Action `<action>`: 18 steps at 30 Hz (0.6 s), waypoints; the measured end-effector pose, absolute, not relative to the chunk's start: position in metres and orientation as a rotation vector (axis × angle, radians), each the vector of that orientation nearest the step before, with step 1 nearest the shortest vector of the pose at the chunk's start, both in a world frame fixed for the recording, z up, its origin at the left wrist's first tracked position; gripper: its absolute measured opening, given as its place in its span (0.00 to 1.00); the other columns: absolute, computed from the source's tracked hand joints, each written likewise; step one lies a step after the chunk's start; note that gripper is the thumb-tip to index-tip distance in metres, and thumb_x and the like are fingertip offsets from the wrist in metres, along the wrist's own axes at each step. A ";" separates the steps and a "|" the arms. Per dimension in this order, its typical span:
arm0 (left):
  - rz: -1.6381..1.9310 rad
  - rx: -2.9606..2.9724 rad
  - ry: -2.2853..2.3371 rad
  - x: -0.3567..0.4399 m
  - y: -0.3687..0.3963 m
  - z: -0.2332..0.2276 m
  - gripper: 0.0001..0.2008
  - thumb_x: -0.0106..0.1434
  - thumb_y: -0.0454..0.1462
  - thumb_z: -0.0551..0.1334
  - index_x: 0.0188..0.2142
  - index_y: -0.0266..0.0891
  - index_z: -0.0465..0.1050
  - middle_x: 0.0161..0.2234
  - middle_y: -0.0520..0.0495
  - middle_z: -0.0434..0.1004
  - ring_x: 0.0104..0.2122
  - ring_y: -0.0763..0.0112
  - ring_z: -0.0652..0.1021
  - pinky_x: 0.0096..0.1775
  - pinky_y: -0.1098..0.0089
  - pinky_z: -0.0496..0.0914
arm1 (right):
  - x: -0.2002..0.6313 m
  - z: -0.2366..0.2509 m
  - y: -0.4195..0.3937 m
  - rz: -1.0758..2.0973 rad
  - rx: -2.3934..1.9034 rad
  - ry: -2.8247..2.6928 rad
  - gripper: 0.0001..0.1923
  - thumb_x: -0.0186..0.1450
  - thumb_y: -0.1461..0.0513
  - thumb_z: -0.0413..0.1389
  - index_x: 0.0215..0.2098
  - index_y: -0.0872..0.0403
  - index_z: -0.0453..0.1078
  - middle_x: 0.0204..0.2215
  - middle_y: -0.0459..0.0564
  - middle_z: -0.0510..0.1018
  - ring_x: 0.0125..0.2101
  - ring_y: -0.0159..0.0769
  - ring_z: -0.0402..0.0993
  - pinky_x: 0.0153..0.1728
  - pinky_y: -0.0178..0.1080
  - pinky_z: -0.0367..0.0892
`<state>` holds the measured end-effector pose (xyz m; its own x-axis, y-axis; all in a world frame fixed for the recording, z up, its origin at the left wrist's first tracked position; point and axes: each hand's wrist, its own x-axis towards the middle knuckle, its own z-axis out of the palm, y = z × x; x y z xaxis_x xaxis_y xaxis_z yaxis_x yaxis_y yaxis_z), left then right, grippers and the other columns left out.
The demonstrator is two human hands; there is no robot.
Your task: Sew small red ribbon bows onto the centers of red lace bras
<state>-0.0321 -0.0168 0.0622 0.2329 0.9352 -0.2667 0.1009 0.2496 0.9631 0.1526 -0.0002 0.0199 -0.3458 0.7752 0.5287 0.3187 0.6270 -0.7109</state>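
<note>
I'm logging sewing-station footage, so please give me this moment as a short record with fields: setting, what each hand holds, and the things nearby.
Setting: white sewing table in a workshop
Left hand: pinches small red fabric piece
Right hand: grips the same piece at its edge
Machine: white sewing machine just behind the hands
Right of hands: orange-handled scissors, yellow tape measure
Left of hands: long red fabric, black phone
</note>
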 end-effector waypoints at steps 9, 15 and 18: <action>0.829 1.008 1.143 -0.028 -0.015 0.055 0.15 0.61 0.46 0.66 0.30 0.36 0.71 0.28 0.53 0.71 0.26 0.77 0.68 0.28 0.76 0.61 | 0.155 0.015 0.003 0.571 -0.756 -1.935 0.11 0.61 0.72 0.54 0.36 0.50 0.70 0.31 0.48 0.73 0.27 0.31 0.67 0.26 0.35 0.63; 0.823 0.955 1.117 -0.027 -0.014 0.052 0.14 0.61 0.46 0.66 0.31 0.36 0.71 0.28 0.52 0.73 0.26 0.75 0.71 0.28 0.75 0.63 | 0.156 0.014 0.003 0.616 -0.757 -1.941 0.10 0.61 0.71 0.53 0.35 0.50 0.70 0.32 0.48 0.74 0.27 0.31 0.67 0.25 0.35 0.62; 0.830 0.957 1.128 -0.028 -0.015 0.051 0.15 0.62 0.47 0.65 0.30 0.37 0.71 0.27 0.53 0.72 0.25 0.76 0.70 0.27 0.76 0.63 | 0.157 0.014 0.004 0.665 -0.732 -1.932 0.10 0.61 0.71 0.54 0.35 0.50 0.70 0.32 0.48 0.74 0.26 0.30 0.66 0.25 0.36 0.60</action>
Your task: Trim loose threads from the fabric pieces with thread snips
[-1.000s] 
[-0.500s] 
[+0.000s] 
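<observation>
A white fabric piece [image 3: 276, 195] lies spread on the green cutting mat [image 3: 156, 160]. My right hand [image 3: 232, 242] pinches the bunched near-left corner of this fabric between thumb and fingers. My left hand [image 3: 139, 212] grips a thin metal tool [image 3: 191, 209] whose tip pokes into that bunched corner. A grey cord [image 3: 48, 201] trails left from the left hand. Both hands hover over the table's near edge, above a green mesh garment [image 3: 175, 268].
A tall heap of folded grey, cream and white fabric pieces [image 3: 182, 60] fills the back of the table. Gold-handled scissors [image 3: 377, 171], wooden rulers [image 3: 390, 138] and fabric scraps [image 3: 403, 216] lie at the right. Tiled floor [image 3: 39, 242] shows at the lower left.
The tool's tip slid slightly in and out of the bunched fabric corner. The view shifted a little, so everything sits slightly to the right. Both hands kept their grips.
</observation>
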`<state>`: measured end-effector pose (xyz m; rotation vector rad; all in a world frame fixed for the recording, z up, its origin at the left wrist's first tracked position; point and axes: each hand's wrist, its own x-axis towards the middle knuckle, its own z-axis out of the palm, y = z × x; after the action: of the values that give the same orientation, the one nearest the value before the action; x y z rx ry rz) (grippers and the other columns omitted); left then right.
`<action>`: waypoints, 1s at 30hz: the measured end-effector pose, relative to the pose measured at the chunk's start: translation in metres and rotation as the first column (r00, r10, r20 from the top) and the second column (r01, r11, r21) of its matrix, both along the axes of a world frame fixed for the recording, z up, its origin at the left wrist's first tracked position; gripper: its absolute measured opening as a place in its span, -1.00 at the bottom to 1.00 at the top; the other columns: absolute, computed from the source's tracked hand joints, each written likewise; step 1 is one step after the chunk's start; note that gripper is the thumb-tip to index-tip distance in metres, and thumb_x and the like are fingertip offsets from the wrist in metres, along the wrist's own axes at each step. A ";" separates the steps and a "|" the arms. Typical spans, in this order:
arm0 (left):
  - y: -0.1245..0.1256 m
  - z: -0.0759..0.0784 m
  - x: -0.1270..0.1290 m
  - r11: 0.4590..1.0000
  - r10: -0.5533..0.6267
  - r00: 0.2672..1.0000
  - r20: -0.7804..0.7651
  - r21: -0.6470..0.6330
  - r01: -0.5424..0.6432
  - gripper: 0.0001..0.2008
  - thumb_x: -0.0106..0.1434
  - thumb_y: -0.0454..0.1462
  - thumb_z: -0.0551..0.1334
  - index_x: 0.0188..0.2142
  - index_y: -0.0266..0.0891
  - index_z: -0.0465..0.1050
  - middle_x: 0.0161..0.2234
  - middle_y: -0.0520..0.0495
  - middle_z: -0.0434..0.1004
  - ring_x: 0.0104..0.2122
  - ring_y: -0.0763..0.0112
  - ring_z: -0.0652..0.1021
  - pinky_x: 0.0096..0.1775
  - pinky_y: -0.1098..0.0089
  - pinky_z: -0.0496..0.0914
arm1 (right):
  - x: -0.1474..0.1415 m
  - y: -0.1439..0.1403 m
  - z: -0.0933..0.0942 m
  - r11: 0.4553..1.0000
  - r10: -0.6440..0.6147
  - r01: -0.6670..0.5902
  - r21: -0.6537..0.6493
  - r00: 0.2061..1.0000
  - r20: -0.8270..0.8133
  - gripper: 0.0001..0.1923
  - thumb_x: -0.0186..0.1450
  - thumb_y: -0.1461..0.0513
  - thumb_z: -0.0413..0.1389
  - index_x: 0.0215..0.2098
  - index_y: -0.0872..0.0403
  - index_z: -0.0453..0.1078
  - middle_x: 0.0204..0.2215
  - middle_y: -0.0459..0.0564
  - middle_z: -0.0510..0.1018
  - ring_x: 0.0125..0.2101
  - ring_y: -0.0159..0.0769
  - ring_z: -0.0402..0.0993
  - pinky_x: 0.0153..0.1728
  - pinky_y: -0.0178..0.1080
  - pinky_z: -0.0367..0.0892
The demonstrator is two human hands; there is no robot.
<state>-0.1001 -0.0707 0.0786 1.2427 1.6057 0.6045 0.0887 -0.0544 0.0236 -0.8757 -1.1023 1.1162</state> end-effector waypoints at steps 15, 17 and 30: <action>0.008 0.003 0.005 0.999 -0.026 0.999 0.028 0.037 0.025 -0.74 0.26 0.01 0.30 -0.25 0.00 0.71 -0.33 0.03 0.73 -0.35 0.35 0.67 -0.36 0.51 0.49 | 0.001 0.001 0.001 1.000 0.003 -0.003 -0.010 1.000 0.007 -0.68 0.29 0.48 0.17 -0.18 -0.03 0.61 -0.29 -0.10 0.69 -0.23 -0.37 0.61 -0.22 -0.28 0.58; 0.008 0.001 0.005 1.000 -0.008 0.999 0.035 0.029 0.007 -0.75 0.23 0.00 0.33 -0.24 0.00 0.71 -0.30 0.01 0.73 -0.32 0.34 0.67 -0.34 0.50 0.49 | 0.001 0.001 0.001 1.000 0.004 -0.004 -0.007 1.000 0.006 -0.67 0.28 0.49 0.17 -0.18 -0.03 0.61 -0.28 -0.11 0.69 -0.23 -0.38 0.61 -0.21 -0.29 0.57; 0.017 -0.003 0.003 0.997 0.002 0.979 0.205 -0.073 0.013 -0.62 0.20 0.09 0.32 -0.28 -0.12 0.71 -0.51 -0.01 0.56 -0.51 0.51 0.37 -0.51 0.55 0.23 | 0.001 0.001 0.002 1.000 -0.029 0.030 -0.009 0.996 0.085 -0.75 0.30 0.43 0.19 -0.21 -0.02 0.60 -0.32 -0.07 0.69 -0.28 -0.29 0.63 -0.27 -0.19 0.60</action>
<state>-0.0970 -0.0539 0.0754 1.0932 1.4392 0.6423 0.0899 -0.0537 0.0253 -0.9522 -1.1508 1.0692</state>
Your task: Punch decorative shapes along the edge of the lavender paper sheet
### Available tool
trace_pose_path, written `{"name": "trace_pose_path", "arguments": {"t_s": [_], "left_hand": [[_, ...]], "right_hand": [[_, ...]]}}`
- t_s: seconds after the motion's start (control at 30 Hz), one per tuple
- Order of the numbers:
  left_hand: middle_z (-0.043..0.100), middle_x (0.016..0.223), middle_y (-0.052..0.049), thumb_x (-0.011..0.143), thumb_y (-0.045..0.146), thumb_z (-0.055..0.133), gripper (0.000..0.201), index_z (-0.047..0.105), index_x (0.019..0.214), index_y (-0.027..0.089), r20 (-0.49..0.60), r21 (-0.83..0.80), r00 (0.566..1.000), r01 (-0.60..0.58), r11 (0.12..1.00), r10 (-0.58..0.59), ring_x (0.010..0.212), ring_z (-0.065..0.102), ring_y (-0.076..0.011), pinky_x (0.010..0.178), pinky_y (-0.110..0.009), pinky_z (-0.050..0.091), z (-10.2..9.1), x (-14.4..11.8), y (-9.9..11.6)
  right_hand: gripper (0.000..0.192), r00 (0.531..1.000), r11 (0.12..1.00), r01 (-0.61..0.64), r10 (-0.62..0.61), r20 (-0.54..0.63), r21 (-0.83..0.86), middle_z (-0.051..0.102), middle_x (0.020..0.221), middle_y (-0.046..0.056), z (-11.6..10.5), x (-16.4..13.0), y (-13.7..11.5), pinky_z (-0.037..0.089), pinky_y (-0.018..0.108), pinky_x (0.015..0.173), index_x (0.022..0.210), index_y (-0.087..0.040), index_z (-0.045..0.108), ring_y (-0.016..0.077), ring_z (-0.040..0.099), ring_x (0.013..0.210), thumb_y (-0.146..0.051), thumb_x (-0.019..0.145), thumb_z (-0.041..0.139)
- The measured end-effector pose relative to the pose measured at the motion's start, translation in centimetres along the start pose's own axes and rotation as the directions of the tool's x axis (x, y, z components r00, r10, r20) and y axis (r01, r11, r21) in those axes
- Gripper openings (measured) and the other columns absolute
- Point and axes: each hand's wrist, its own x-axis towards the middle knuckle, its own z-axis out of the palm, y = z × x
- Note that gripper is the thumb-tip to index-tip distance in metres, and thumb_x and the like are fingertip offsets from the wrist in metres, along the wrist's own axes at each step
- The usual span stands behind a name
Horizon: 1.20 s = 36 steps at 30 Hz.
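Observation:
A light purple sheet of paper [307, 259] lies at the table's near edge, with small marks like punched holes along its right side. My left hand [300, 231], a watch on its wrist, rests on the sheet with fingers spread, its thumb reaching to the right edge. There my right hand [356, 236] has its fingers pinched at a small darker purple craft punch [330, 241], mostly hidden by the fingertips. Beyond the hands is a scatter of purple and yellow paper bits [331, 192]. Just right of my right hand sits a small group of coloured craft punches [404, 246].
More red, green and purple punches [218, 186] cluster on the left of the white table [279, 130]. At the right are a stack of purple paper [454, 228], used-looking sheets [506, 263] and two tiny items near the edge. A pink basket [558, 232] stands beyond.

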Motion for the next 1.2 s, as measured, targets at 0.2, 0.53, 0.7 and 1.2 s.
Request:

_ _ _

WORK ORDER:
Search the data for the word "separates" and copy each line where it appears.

SOLUTION FOR THIS TASK:
Action `<action>`: 18 steps at 30 Hz (0.6 s), waypoints; the measured end-effector pose, absolute, not relative to the chunk's start: position in metres and orientation as a rotation vector (axis × angle, radians), each the vector of that orientation nearest the step before, with step 1 nearest the shortest vector of the pose at the chunk's start, both in a world frame fixed for the recording, z up, its origin at the left wrist's first tracked position; gripper: its absolute measured opening, given as its place in its span (0.00 to 1.00); the other columns: absolute, computed from the source's tracked hand joints, each written likewise; step one lies a step after the chunk's start; note that gripper is the thumb-tip to index-tip distance in metres, and thumb_x and the like are fingertip offsets from the wrist in metres, along the wrist's own axes at each step. A ";" separates the steps and a "|" the arms. Per dimension in this order, its typical span:
`<action>`: waypoints, 1s at 30hz: the measured end-effector pose, relative to the pose measured at the chunk's start: translation in metres and rotation as the first column (r00, r10, r20 from the top) and the second column (r01, r11, r21) of its matrix, both along the axes of a world frame fixed for the recording, z up, its origin at the left wrist's first tracked position; gripper: its absolute measured opening as a place in its span, -1.00 at the bottom to 1.00 at the top; the other columns: absolute, computed from the source's tracked hand joints, each written likewise; step 1 is one step after the chunk's start; note that gripper is the thumb-tip to index-tip distance in metres, and thumb_x and the like are fingertip offsets from the wrist in metres, along the wrist's own axes at each step. A ";" separates the steps and a "|" the arms. Typical spans, in this order:

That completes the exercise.